Content starts
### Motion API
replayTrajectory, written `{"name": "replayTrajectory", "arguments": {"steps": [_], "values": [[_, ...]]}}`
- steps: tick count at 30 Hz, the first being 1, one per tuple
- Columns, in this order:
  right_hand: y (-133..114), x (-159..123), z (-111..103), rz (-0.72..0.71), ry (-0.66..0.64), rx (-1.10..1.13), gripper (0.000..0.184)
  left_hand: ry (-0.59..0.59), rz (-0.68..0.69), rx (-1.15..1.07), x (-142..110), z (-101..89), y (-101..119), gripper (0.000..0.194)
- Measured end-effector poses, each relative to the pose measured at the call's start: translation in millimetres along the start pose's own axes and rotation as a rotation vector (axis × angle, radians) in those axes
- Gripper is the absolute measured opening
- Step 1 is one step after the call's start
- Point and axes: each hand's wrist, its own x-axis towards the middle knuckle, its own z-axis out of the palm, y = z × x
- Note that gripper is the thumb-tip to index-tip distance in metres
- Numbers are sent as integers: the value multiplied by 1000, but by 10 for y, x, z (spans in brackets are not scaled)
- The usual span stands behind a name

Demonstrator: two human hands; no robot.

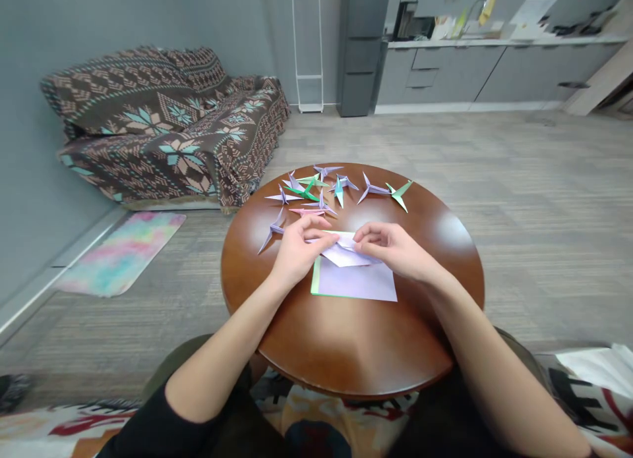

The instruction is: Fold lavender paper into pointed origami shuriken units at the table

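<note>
Head view now: pinching the folded lilac paper [346,256] with left hand [301,247] and right hand [393,248], grip closed on either side, right over stacked sheets [353,283] on the round surface [341,339], stretching roughly left to right, near paper figures [307,193].

Brown patterned fabric-draped sofa [168,122], standing against the grey wall [128,16]; rectangular pastel multicoloured floor mat [123,250], lying before it. Tall dark-grey refrigerator [363,49], positioned beside the low grey kitchen cabinets [455,76], whose white countertop [494,42] bears a white sheet-like object [533,13].
</note>
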Motion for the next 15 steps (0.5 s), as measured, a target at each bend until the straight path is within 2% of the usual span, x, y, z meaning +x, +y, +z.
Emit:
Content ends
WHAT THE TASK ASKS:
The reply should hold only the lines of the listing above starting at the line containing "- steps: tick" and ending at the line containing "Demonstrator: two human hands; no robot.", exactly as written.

TASK RESPONSE:
- steps: tick count at 30 Hz, the first being 1, one per tuple
- Columns, in this order:
  right_hand: y (-133..114), x (-159..123), z (-111..103), rz (-0.72..0.71), ry (-0.66..0.64), rx (-1.10..1.13), gripper (0.000..0.184)
  left_hand: ry (-0.59..0.59), rz (-0.68..0.69), rx (-1.15..1.07), x (-142..110), z (-101..89), y (-101..119), gripper (0.000..0.194)
- Measured end-effector poses, each relative to the pose measured at the call's start: translation in millimetres along the start pose's own axes and rotation as a rotation vector (axis × angle, radians) in those axes
- Gripper is the absolute measured opening
- Step 1 is one step after the call's start
- Point and axes: each hand's wrist, its own x-axis towards the middle knuckle, its own z-axis out of the palm, y = z × x
- Note that gripper is the thumb-tip to index-tip distance in metres
- Numbers are sent as integers: the value multiplied by 1000, but by 10 for y, x, z (spans in brackets are not scaled)
- The usual span stands behind a name

Demonstrator: two human hands; no robot.

This concludes the output.